With so many great reasons to get debt-free, why not take the first step now?

We looked at a sample of data from Freedom Debt Relief of people seeking debt relief during November 2024. The data uncovers various trends and statistics about people seeking debt help.

Credit utilization and debt relief

How are people using their credit before seeking help? Credit utilization measures how much of a credit line is being used. For example, if you have a credit line of $10,000 and your balance is $3,000, that is a credit utilization of 30%. High credit utilization often signals financial stress. We have looked at people who are seeking debt relief and their credit utilization. (Low credit utilization is 30% or less, medium is between 31% and 50%, high is between 51% and 75%, very high is between 76% to 100%, and over-utilized over 100%). In November 2024, people seeking debt relief had an average of 79% credit utilization.

Here are some interesting numbers:

Credit utilization bucketPercent of debt relief seekers
Over utilized30%
Very high32%
High19%
Medium10%
Low9%

The statistics refer to people who had a credit card balance greater than $0.

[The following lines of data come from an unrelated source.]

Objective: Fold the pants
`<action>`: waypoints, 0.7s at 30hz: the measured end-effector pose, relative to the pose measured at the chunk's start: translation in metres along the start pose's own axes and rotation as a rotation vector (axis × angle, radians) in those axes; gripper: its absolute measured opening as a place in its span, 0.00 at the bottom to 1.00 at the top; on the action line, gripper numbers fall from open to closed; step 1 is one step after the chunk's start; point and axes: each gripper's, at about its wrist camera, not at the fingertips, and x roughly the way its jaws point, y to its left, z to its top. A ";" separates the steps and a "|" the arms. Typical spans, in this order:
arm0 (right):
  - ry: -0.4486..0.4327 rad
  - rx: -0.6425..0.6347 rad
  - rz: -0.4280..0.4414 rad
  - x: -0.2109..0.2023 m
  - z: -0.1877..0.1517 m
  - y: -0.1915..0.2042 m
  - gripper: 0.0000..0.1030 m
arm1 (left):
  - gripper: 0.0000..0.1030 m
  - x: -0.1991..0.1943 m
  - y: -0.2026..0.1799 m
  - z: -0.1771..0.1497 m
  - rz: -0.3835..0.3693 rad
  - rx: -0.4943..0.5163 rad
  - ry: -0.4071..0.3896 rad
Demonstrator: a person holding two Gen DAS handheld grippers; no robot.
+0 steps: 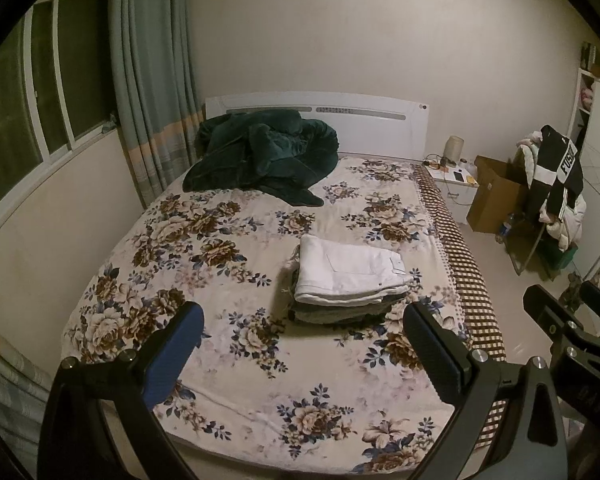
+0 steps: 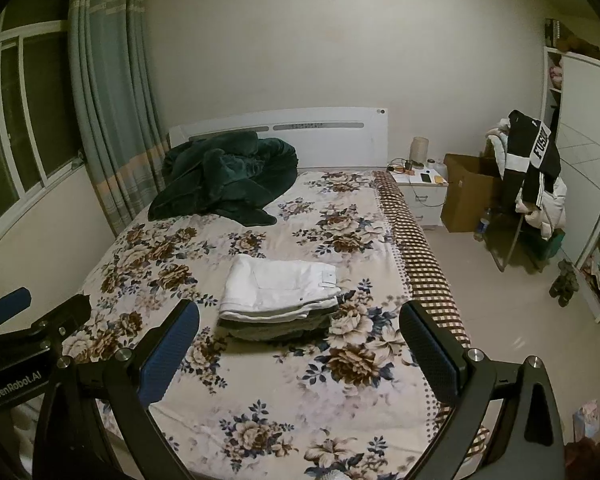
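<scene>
Pants: white pants [image 1: 350, 276] lie folded on top of a small stack of darker folded clothes, on the flowered bed [image 1: 204, 232].
Handling: judged soft, limp and light; best taken by a folded edge, or lifted from under the stack.
Left gripper [image 1: 304, 354]: fingers spread wide, holding nothing.
Right gripper [image 2: 300, 354]: fingers spread wide, holding nothing.
Position: both hover apart from the pants, which lie beyond the fingertips.
</scene>
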 end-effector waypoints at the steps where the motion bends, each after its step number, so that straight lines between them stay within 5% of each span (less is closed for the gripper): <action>1: 0.001 0.000 0.000 0.000 0.000 0.000 0.99 | 0.99 0.000 0.000 0.000 0.000 0.002 0.001; 21: 0.026 0.004 0.005 0.006 -0.011 -0.003 0.99 | 0.99 -0.008 -0.001 -0.007 0.002 0.001 0.018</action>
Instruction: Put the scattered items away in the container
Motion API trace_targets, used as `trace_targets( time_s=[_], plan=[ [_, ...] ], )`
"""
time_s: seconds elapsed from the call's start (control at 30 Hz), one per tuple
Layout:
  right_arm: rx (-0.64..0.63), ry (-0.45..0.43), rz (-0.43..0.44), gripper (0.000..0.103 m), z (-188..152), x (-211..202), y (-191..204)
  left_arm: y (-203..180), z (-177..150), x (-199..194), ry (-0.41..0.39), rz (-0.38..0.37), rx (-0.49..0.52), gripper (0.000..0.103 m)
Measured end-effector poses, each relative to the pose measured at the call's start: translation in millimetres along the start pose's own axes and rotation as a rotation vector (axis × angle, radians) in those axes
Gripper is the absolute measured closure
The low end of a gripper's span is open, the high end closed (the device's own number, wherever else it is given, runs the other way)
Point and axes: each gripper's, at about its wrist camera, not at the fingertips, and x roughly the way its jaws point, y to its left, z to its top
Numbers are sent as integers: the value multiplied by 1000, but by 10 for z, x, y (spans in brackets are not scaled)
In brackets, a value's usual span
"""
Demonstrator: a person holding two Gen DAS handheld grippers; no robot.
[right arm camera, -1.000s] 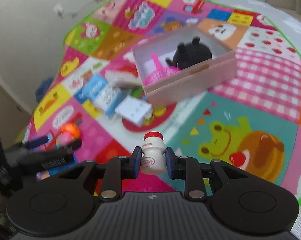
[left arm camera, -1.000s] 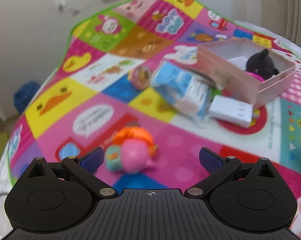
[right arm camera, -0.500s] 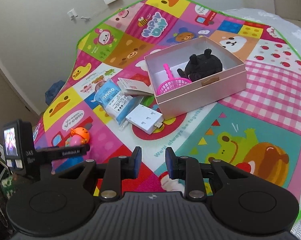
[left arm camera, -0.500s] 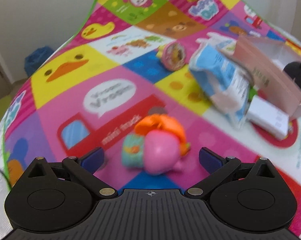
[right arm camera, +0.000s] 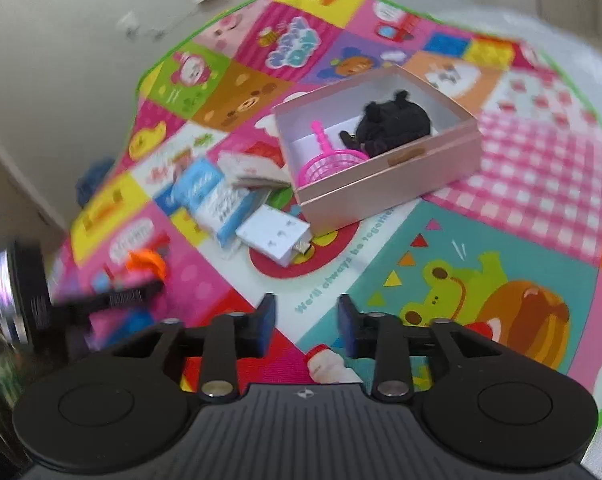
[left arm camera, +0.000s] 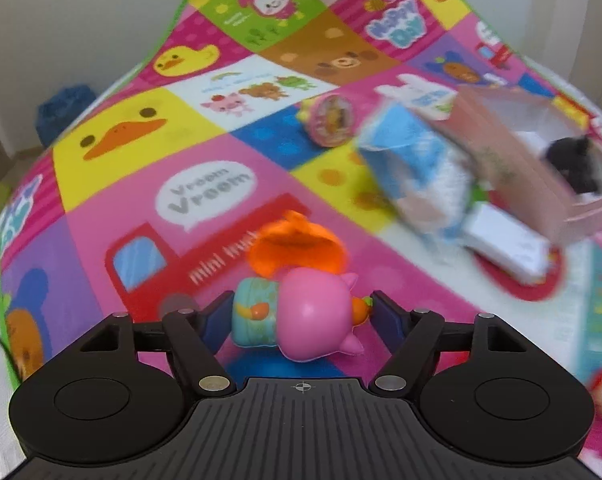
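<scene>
Already closing, the left gripper (left arm camera: 300, 317) had its fingers either side of the pink pig toy (left arm camera: 301, 314), which lay on its side on the play mat (left arm camera: 205, 216), seemingly not yet pinched; its rounded, glossy plastic could squirt free. The right gripper (right arm camera: 305, 316) was opening, empty. The matte pink cardboard box (right arm camera: 385, 184) sat well apart.

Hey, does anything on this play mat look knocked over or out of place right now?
Yes. A small bottle lies tipped on its side under the right gripper, whose jaws are opening with nothing between them.
</scene>
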Motion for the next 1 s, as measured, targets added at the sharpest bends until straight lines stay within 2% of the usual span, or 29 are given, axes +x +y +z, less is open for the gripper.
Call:
trace_targets(
  time_s=[0.03, 0.1, 0.2, 0.23, 0.3, 0.33, 0.5, 0.57, 0.6, 0.63, 0.83, 1.0],
  plan=[
    [26, 14, 12, 54, 71, -28, -75, -54, -20, -85, 13, -22, -6, 25],
    [21, 43, -26, 50, 223, -80, -165, -203, -144, -242, 63, -94, -22, 25],
    [-32, 133, -92, 48, 384, -83, -181, -443, -430, -234, 193, -256, -47, 23],
    [-48, 167, -98, 48, 402, -62, -164, -534, -514, -195, 223, -264, -18, 20],
    [-107, 236, -116, 48, 387, 6, -79, -734, -567, -202, 207, -232, 135, 12],
    [-143, 262, -133, 48, 353, 41, -17, -773, -572, -213, 197, -235, 164, 6],
    [-272, 320, -160, 48, 161, 220, 284, -736, -561, -183, 201, -249, 165, 5],
    [-289, 331, -171, 55, 129, 315, 345, -701, -545, -185, 203, -265, 143, 3],
    [-296, 334, -177, 64, 123, 360, 361, -671, -531, -182, 205, -275, 127, 3],
    [-299, 336, -185, 65, 121, 397, 371, -656, -531, -169, 205, -279, 117, 2],
    [-284, 368, -176, 66, 155, 439, 335, -671, -559, -163, 205, -272, 148, 0],
    [-288, 474, -163, 66, 34, 574, 301, -736, -586, -152, 203, -250, 197, 0]
  ],
)
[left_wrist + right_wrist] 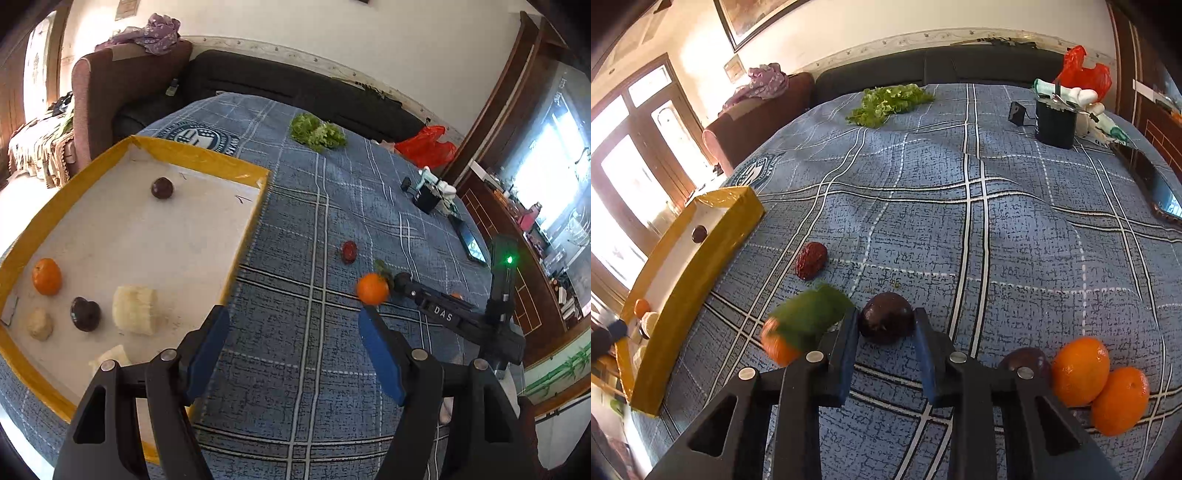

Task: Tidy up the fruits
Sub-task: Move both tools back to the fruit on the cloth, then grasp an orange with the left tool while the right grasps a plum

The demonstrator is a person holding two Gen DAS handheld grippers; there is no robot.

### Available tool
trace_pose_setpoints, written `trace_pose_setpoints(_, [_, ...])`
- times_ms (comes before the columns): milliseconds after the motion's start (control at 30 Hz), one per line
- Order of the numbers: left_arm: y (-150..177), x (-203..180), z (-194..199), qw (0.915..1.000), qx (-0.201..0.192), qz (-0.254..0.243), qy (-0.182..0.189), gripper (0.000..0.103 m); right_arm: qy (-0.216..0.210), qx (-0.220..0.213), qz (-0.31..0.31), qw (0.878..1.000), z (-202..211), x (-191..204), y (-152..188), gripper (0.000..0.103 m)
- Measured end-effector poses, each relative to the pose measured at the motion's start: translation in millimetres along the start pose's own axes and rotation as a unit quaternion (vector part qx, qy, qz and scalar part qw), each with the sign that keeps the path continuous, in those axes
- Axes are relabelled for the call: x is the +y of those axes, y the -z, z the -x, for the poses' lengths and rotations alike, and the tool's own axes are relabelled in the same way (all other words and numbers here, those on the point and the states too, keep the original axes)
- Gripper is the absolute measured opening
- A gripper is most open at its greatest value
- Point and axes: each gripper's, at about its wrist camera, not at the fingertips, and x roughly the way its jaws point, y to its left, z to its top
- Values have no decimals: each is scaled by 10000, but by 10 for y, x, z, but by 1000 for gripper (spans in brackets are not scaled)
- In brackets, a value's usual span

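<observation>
A yellow-rimmed tray [199, 155] lies at the left of the blue plaid cloth and holds an orange [46, 276], two dark plums [161, 188], a pale cut piece [135, 310] and a beige lump [40, 324]. My left gripper [293, 325] is open and empty above the cloth beside the tray. My right gripper [886, 325] is shut on a dark plum [885, 323]. A leafy orange [783, 341] lies blurred at its left and shows in the left wrist view [373, 288]. A red date [811, 259] lies near the tray [701, 258]. Two oranges [1080, 371] and another plum [1027, 360] lie at its right.
Lettuce [890, 101] lies at the far side of the cloth. A dark cup [1055, 123], a small black device [1017, 112] and a phone [1156, 184] are at the far right. A red bag [1082, 72] and a dark sofa [960, 66] are behind.
</observation>
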Motion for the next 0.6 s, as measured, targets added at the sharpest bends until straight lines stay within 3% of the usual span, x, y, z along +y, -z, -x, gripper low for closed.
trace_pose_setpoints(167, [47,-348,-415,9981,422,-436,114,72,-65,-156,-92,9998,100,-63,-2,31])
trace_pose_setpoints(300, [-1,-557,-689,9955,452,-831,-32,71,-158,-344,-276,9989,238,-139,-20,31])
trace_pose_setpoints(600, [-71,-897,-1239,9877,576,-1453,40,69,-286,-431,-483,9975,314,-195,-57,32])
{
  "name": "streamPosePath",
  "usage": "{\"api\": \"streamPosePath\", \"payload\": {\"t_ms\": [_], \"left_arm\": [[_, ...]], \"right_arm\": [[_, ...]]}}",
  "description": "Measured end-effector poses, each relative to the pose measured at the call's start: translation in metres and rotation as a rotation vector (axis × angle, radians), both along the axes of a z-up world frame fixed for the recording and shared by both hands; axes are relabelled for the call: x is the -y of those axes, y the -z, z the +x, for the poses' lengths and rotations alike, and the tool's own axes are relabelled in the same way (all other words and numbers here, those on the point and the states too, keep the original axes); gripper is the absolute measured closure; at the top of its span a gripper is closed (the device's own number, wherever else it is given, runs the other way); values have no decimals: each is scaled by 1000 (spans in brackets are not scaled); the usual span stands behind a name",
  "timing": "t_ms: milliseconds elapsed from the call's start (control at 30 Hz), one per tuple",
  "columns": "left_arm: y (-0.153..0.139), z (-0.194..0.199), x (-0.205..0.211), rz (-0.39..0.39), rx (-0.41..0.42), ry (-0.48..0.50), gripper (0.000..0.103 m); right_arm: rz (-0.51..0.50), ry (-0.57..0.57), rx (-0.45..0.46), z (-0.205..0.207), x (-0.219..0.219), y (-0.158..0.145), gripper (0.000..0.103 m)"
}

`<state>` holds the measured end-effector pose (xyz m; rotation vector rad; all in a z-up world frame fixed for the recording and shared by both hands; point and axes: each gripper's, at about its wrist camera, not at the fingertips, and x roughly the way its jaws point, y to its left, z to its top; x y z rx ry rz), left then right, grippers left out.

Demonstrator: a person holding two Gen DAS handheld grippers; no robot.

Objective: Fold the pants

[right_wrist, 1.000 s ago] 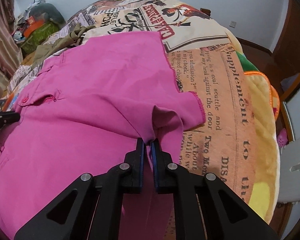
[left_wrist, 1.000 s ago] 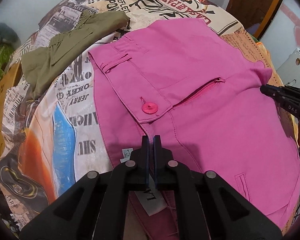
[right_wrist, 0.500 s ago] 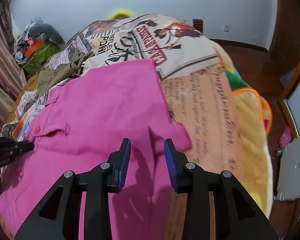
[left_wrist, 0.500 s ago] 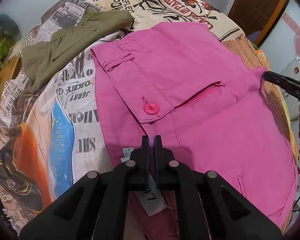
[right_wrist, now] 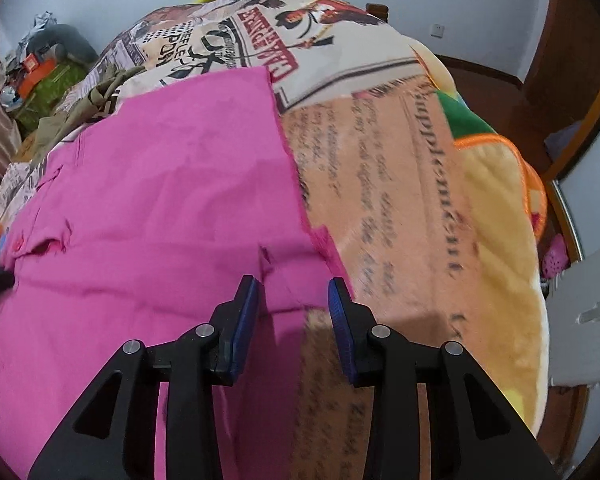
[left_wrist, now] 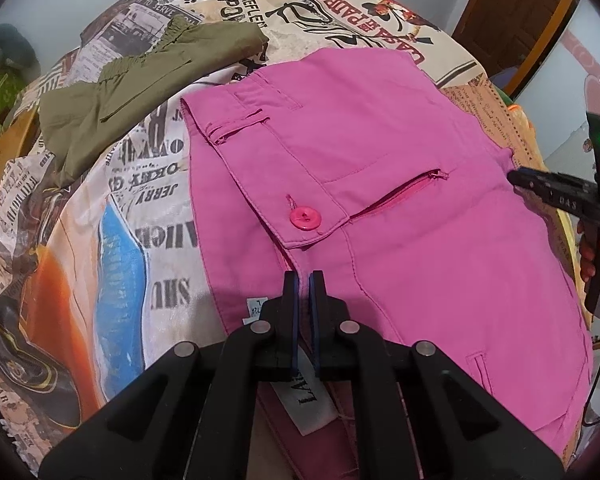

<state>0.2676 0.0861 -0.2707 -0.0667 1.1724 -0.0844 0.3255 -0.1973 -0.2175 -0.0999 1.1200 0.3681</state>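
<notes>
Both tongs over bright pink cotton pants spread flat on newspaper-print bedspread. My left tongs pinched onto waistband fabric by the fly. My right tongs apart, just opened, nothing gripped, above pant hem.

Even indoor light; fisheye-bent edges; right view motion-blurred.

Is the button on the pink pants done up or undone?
Done up: the pink button sits through its buttonhole on the waistband flap of the pink pants.
</notes>
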Motion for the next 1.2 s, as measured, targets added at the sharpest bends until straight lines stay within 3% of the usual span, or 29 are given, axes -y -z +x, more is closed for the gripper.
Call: {"api": "streamPosePath", "payload": {"t_ms": [100,267,433,667,900,967,1067,1133,1200], "left_arm": [[-6,-5,-3,-12,5,-2,95],[-20,-6,-14,-33,21,-30,94],[-26,9,-27,-50,35,-79,67],[-16,38,-29,-69,8,-86,67],[5,48,-35,-183,-46,-112,67],[5,49,-33,-194,-48,-116,67],[6,53,-23,-146,-48,-107,76],[5,56,-17,-90,-42,-109,93],[6,56,-17,-66,-41,-121,93]], "right_arm": [[-55,-15,-12,-9,5,-3,72],[4,-8,22,-20,19,-20,69],[78,43,73,-6,29,-43,65],[94,85,89,15,27,-41,64],[91,64,-41,29,14,5,64],[90,58,-26,27,11,9,64],[104,40,-25,25,9,8,74],[98,24,-20,24,7,7,83],[77,9,-5,22,3,8,87]]}}
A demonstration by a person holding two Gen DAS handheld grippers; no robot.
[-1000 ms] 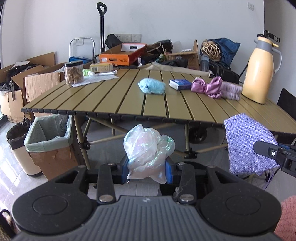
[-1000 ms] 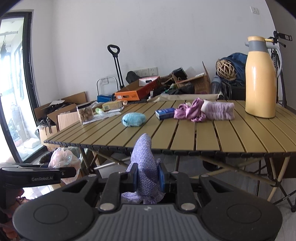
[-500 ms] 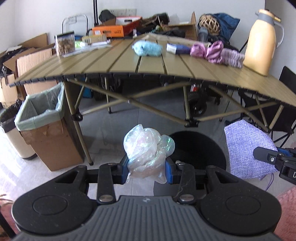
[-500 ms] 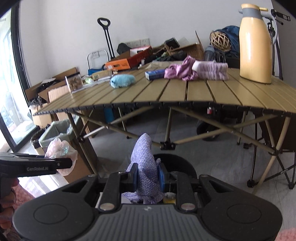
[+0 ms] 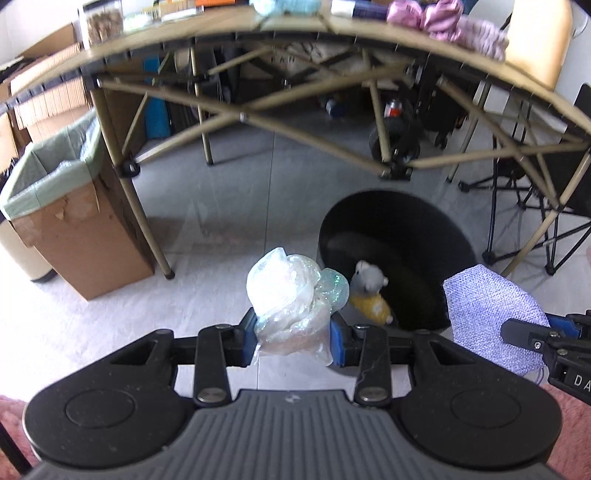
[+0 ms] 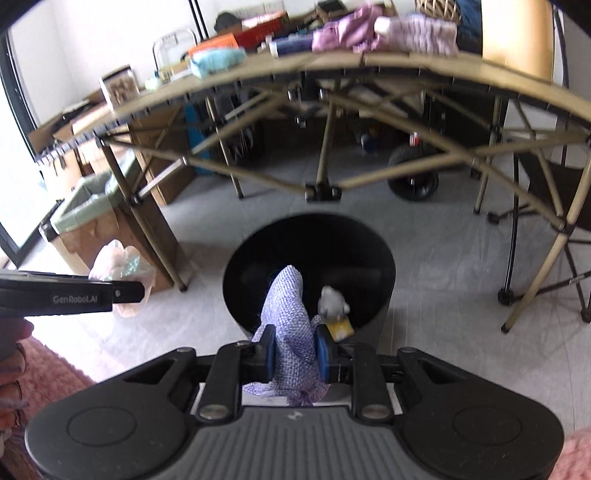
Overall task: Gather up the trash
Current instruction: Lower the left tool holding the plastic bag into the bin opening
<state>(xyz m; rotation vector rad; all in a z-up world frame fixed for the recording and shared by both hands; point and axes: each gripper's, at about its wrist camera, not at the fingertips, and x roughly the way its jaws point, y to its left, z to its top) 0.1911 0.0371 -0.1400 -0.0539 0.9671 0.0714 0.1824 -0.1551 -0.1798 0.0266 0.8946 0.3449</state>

You don't have to have high credit utilization to look for a debt relief solution. There are a number of solutions for people, whether they have maxed out their credit cards or still have a significant part available.

Student loan debt  – average debt by selected states.

According to the 2023 Federal Reserve Survey of Consumer Finances (SCF) the average student debt for those with a balance was $46,980. The percentage of families with student debt was 22%. (Note: It used 2022 data).

Student loan debt among those seeking debt relief is prevalent. In November 2024, 27% of the debt relief seekers had student debt. The average student debt balance (for those with student debt) was $48,703.

Here is a quick look at the top five states by average student debt balance.

StatePercent with student loansAverage Balance for those with student loansAverage monthly payment
District of Columbia34$71,987$203
Georgia29$59,907$183
Mississippi28$55,347$145
Alaska22$54,555$104
Maryland31$54,495$142

The statistics are based on all debt relief seekers with a student loan balance over $0.

Student debt is an important part of many households' financial picture. When you examine your finances, consider your total debt and your monthly payments.

Tackle Financial Challenges

Don’t let debt overwhelm you. Learn more about debt relief options. They can help you tackle your financial challenges. This is true whether you have high credit card balances or many tradelines. Start your path to recovery with the first step.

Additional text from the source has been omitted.